[Opening DATA EXCERPT section]

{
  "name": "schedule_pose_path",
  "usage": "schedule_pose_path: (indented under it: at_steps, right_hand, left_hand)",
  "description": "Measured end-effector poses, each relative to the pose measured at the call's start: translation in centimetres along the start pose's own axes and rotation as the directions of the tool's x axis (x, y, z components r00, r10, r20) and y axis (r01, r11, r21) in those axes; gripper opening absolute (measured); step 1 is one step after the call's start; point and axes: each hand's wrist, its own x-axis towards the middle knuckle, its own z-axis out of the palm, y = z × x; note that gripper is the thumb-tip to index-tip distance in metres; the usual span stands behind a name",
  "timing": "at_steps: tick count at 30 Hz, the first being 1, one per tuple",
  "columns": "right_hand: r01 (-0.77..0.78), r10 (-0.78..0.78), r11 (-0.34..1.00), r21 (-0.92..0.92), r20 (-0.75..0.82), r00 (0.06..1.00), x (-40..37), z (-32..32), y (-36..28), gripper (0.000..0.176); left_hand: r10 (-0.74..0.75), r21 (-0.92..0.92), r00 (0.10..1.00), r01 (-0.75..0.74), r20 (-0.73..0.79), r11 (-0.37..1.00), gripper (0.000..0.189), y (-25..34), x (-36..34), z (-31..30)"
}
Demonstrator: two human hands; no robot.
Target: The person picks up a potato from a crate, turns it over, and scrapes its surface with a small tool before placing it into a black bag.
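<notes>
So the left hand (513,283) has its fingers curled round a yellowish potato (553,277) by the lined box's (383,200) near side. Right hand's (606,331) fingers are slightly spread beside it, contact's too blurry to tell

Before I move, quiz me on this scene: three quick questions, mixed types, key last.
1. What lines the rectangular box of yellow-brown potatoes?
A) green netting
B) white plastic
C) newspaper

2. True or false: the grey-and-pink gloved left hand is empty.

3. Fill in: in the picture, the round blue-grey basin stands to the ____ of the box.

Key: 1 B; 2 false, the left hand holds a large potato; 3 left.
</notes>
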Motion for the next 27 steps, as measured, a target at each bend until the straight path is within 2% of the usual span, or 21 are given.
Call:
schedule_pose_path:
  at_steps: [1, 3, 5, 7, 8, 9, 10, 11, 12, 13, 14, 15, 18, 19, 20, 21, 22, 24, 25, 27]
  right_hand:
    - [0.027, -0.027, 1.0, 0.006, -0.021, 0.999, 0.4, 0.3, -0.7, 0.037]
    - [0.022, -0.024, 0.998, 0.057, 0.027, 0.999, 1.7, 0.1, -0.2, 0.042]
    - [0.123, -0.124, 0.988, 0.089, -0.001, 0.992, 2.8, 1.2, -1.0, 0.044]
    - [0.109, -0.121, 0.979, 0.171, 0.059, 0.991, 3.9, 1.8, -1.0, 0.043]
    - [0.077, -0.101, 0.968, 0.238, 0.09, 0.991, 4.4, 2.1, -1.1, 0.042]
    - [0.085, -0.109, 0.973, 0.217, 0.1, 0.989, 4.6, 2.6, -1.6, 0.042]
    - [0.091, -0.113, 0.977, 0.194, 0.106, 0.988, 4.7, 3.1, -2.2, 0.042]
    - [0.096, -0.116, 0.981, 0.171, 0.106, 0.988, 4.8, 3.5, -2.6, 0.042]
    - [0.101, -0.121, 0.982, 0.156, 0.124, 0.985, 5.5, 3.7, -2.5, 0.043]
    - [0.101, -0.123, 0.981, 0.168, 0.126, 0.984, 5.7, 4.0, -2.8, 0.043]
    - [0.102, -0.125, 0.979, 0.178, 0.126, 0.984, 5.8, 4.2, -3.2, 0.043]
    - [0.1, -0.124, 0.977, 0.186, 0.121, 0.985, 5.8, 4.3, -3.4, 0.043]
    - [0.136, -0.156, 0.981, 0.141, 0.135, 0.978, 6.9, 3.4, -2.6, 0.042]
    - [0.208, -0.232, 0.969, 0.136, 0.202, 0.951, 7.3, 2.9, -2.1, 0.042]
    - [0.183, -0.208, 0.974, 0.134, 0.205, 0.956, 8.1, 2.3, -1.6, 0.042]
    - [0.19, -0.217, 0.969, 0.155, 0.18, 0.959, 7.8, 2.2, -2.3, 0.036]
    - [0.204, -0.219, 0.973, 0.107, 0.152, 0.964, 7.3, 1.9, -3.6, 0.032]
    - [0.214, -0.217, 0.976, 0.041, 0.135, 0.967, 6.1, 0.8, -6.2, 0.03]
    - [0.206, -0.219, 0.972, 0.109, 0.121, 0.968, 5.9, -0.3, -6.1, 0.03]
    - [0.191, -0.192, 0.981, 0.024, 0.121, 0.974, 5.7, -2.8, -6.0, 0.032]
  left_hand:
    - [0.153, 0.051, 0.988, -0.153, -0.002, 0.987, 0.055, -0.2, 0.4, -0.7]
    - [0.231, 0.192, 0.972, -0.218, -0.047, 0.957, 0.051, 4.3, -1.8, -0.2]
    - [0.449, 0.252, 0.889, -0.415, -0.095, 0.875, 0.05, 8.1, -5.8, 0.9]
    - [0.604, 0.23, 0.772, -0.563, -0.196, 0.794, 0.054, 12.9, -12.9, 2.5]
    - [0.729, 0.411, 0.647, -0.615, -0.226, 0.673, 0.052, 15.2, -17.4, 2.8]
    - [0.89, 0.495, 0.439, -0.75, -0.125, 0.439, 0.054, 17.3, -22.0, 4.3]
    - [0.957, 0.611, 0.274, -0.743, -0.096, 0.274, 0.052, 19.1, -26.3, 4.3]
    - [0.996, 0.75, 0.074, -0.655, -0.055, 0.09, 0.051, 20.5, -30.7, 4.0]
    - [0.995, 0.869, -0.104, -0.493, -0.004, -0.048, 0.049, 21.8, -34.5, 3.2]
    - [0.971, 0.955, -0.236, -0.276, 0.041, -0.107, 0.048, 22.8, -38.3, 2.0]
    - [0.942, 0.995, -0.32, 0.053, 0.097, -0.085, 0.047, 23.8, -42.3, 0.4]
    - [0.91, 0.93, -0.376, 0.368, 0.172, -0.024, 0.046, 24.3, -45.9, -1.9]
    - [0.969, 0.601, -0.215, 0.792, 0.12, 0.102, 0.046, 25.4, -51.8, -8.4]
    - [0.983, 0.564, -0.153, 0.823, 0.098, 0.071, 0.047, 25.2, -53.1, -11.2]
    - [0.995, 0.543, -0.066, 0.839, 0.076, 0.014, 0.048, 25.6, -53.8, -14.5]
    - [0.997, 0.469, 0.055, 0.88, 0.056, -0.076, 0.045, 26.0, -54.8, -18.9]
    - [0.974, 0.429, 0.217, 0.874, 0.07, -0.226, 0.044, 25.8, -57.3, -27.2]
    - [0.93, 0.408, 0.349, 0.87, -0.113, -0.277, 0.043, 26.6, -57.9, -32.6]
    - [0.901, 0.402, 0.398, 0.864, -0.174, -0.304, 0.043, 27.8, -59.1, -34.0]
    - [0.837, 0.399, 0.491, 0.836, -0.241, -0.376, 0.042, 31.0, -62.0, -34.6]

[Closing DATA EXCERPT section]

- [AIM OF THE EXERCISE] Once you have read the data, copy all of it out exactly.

- [OUTPUT FOR THIS TASK]
{
  "name": "schedule_pose_path",
  "usage": "schedule_pose_path: (indented under it: at_steps, right_hand, left_hand)",
  "description": "Measured end-effector poses, each relative to the pose measured at the call's start: translation in centimetres along the start pose's own axes and rotation as the directions of the tool's x axis (x, y, z components r00, r10, r20) and y axis (r01, r11, r21) in those axes; gripper opening absolute (measured); step 1 is one step after the call's start; point and axes: each hand's wrist, its own x-axis towards the middle knuckle, its own z-axis out of the palm, y = z × x; note that gripper is the thumb-tip to index-tip distance in metres; the usual span stands behind a name",
  "timing": "at_steps: tick count at 30 Hz, the first being 1, one per tuple",
  "columns": "right_hand: r01 (-0.77..0.78), r10 (-0.78..0.78), r11 (-0.34..1.00), r21 (-0.92..0.92), r20 (-0.75..0.82), r00 (0.06..1.00), x (-40..37), z (-32..32), y (-36..28), gripper (0.000..0.176); left_hand: r10 (-0.74..0.75), r21 (-0.92..0.92), r00 (0.10..1.00), r01 (-0.75..0.74), r20 (-0.73..0.79), r11 (-0.37..1.00), gripper (0.000..0.189), y (-25..34), x (-36..34), z (-31..30)"
}
Demonstrator: two human hands; no robot.
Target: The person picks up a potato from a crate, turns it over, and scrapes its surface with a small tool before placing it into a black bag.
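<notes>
So the left hand (513,283) has its fingers curled round a yellowish potato (553,277) by the lined box's (383,200) near side. Right hand's (606,331) fingers are slightly spread beside it, contact's too blurry to tell

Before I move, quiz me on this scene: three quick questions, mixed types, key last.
1. What lines the rectangular box of yellow-brown potatoes?
A) green netting
B) white plastic
C) newspaper

2. True or false: the grey-and-pink gloved left hand is empty.

3. Fill in: in the picture, the round blue-grey basin stands to the ____ of the box.

Key: 1 B; 2 false, the left hand holds a large potato; 3 left.
</notes>
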Motion for the next 27 steps, as measured, a target at each bend until the straight path is within 2% of the usual span, or 21 are given.
Call:
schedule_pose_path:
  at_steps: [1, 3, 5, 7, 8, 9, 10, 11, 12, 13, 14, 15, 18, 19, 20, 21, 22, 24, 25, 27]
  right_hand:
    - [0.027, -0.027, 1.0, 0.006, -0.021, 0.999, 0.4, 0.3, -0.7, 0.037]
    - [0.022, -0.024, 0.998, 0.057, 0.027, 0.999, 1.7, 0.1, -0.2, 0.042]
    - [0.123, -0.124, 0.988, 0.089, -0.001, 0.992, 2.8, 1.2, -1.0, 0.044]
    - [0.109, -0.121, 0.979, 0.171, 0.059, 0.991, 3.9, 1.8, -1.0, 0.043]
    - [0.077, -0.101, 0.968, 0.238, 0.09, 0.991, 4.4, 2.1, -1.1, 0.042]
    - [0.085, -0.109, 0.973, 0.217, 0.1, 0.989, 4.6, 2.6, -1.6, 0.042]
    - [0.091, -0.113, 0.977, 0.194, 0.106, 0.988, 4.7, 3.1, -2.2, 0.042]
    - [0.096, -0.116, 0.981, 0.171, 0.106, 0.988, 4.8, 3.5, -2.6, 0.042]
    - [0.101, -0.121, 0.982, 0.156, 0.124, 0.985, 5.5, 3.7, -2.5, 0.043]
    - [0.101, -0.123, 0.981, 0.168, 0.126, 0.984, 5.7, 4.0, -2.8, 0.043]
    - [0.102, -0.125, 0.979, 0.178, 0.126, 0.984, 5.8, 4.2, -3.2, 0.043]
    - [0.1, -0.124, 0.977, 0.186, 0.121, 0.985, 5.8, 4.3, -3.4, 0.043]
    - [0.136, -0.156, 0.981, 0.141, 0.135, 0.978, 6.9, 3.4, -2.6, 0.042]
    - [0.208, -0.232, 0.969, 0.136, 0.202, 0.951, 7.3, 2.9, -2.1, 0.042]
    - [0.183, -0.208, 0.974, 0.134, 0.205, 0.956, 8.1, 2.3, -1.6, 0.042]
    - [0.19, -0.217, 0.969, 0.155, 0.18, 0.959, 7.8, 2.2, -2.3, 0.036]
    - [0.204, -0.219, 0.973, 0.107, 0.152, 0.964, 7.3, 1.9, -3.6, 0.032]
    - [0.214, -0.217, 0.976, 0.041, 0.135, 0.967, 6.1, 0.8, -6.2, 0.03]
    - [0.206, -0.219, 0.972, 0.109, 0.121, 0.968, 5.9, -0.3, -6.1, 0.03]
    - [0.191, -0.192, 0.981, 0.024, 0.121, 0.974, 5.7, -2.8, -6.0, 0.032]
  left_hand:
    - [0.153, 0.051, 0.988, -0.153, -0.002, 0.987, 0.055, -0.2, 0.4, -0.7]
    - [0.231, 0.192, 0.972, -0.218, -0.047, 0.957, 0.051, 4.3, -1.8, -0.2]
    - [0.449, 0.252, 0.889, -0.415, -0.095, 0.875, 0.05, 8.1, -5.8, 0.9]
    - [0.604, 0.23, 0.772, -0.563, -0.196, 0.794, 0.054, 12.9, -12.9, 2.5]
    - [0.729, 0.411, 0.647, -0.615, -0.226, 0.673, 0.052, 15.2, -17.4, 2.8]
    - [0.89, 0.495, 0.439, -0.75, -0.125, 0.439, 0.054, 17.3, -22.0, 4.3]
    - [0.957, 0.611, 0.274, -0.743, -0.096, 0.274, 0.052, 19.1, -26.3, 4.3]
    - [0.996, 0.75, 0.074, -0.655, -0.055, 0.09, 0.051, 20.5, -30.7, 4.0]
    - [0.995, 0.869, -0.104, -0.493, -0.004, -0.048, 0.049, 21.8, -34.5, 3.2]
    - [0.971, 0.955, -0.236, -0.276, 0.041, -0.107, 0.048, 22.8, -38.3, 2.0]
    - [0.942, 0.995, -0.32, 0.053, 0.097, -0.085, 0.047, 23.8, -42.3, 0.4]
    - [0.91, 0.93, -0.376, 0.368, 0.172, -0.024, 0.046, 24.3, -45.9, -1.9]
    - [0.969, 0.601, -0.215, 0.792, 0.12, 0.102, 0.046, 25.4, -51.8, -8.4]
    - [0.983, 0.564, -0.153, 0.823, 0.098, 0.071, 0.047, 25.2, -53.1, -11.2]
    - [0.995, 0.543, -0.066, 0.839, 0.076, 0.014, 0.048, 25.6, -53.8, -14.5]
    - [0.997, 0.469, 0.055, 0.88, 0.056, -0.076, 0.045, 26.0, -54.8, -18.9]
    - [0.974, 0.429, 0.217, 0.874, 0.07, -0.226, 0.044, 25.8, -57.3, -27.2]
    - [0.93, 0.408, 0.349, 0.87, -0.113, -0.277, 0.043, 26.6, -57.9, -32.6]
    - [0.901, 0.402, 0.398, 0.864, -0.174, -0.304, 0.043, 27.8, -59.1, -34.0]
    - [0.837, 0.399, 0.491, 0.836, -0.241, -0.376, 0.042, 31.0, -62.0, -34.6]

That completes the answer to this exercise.